En la plaza convertida en campo de fútbol, un hatajo de mocosos gritones daban patadas a un balón desgastado, caóticos en sus ataques y pasmosos en sus irregularidades. Parecían una bandada de gorriones desgreñados peleándose por un grano de maíz. De repente, un pulgarcito consiguió zafarse de aquella barahúnda y salió corriendo solo, como un machote, hacia la portería contraria. Regateó a un adversario, superó a un segundo, se fue hacia la línea de banda y pasó el balón hacia atrás a un compañero que, lanzándose como un bólido, falló lamentablemente su disparo antes de lijarse las nalgas en la grava. Sin previo aviso, un chaval anormalmente grueso, hasta entonces tranquilamente acuclillado al pie de un muro, se lanzó hacia el balón, lo recogió y salió pitando a toda mecha. Al principio perplejos, los jugadores se dieron cuenta de que el intruso les robaba el balón; se lanzaron todos a una tras él insultándolo.

– No lo querían en su equipo -me explicó el ferretero, sentado con su aprendiz en la puerta de su taller-. Como es lógico, les agua la fiesta.

Los tres miramos al regordete, que desaparecía tras una manzana de casas, con los demás tras él -el ferretero, con una sonrisa tierna; su aprendiz, con la mirada perdida.

– ¿Has escuchado las últimas noticias? -me preguntó el ferretero-. Los italianos se largan.

– No han dicho cuándo.

– Lo importante es que vayan haciendo las maletas.

Y se lanzó a un largo análisis, pronto ramificado en aproximaciones teóricas sobre el renacer del país, la libertad, etc. Su aprendiz, un alfeñique negro y reseco como un clavo, lo escuchaba con la patética docilidad del boxeador sonado que, entre dos asaltos de castigo, aprueba con la cabeza las recomendaciones de su entrenador mientras su mirada se disuelve en las nubes.

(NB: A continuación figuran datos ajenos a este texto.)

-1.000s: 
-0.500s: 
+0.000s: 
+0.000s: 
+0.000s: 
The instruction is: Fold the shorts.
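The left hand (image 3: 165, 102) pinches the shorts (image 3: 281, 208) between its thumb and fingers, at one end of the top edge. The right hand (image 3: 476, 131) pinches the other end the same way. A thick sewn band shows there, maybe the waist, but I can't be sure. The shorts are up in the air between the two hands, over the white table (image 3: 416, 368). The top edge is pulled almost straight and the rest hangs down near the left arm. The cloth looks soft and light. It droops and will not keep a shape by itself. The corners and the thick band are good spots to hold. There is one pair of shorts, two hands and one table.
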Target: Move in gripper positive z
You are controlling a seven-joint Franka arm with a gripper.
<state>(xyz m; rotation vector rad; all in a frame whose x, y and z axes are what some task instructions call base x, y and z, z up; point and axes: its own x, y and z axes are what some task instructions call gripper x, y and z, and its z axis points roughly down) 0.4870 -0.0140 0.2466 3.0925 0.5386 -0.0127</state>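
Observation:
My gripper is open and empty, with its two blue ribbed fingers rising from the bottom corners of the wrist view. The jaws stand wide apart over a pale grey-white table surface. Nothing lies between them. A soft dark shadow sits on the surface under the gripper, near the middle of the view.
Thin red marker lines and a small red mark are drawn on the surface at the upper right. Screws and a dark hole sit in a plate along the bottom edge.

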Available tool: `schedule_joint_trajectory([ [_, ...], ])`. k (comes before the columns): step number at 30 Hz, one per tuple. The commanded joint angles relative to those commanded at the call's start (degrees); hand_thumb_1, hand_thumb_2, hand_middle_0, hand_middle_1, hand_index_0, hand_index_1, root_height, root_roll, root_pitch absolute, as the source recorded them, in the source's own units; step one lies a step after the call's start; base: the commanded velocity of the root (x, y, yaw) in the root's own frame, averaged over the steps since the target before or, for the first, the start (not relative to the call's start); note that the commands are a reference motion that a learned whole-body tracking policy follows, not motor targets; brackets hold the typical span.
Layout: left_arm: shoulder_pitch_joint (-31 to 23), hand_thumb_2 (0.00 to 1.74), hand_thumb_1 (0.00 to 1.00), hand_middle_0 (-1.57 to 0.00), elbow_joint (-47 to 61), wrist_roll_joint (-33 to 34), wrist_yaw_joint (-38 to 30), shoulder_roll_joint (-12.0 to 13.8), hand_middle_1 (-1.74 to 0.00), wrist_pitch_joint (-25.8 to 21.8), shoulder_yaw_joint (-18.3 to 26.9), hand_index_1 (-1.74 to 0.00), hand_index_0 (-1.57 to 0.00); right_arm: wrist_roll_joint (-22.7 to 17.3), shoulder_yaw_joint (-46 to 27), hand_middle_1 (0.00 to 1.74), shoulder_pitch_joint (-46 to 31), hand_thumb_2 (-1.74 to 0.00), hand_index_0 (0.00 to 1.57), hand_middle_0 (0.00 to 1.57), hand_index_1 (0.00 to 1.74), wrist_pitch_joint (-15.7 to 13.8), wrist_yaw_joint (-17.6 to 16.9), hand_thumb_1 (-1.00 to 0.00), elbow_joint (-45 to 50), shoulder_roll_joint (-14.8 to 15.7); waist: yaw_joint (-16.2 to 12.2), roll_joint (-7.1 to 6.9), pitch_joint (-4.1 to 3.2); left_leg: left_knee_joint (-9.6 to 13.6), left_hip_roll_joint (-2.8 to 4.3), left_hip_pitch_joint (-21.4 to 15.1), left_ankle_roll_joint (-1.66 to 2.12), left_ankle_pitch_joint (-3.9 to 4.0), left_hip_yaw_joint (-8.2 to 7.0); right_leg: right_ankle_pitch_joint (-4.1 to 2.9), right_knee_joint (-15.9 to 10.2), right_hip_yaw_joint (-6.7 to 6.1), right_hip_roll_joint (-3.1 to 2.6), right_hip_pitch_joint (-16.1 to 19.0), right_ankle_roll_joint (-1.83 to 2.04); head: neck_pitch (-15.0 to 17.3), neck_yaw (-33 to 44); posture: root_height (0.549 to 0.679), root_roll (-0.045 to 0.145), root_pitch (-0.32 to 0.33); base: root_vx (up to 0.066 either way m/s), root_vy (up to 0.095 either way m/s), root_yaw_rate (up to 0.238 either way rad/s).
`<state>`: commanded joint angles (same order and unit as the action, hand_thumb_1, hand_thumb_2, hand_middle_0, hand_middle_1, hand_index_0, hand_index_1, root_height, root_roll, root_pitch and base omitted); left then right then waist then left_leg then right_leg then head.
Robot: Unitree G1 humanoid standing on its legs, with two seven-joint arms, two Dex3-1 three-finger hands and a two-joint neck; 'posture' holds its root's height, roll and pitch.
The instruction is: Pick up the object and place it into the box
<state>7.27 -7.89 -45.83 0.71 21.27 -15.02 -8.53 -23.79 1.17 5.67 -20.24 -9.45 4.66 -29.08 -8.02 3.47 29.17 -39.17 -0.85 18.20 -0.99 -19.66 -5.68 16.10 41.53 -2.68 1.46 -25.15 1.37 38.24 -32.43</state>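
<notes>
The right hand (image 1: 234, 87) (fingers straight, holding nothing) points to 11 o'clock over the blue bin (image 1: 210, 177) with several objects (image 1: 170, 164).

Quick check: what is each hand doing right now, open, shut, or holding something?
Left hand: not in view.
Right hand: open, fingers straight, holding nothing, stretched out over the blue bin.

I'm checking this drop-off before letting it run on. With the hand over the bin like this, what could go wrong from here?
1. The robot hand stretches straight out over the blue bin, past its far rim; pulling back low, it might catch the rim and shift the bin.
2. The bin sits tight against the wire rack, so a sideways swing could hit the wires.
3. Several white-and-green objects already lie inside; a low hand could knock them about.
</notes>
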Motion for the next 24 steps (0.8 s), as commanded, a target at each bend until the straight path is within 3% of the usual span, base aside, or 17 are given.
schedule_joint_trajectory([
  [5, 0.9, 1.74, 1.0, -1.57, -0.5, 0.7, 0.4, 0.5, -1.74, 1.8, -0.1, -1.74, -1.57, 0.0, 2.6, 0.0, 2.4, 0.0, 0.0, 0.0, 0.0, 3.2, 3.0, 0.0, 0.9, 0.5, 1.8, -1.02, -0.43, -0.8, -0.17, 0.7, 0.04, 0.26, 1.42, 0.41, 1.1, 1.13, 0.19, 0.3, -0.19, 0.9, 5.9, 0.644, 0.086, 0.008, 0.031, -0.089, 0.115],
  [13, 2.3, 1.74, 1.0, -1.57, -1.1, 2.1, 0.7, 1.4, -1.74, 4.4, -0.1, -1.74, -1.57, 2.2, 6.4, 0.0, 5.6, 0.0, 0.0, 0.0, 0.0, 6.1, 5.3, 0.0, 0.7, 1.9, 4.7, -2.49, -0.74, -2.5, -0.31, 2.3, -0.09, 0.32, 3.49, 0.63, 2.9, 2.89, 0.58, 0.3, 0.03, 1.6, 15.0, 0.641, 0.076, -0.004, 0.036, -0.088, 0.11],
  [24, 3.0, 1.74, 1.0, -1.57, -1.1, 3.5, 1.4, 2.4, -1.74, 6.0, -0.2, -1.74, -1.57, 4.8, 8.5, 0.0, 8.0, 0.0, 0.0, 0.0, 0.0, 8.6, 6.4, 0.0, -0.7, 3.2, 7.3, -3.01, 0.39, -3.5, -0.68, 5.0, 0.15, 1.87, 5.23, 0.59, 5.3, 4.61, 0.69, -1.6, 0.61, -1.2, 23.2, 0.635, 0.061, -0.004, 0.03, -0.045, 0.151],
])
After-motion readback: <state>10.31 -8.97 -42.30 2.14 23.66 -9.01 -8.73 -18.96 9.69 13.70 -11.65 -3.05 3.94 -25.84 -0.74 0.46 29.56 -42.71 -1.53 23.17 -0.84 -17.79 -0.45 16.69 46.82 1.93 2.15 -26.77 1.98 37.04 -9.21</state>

El ferretero era un tipo cortés. Salvo cuando lo reclamaban a horas imposibles por una pequeña fuga en el depósito o una vulgar fisura en un andamio, siempre estaba disponible. Era un grandullón huesudo, con los brazos llenos de moratones y el rostro afilado. Sus ojos producían un destello metálico idéntico a las chispas que hacía brotar de la punta de su soplete. Los graciosos fingían ponerse una máscara de soldador para mirarlo de frente. La verdad es que tenía los ojos destrozados y lagrimosos, y, desde hacía algún tiempo, se le nublaba la vista. Padre de media docena de chavales, se escapaba a su taller más para huir del follón que reinaba en su casa que para hacer sus chapuzas. Suleimán, su primogénito, que tenía más o menos mi edad, era retrasado mental; podía permanecer días enteros en un rincón sin rechistar y luego, sin previo aviso, sufrir uno de sus ataques y echar a correr, a correr hasta caer redondo. Nadie sabía por qué le ocurría. Suleimán no hablaba, no se quejaba, no agredía; vivía atrincherado en su mundo e ignoraba por completo el nuestro. Y, de repente, daba un grito, siempre el mismo, y salía pitando por el desierto sin darse la vuelta. Al principio lo miraban correr por aquella sartén, con su padre tras él. Con el tiempo, se dieron cuenta de que esas carreras enloquecidas le hacían polvo el corazón y de que, a la larga, el pobre diablo corría el riesgo de quedarse tieso, fulminado por un infarto. En el pueblo, nos habíamos organizado para interceptarlo en cuanto se daba la voz de alarma. Cuando le echaban el guante, Suleimán no forcejeaba; se dejaba agarrar y llevar de vuelta a su casa, sin resistencia, con una risa átona en su boca abierta y los ojos en blanco.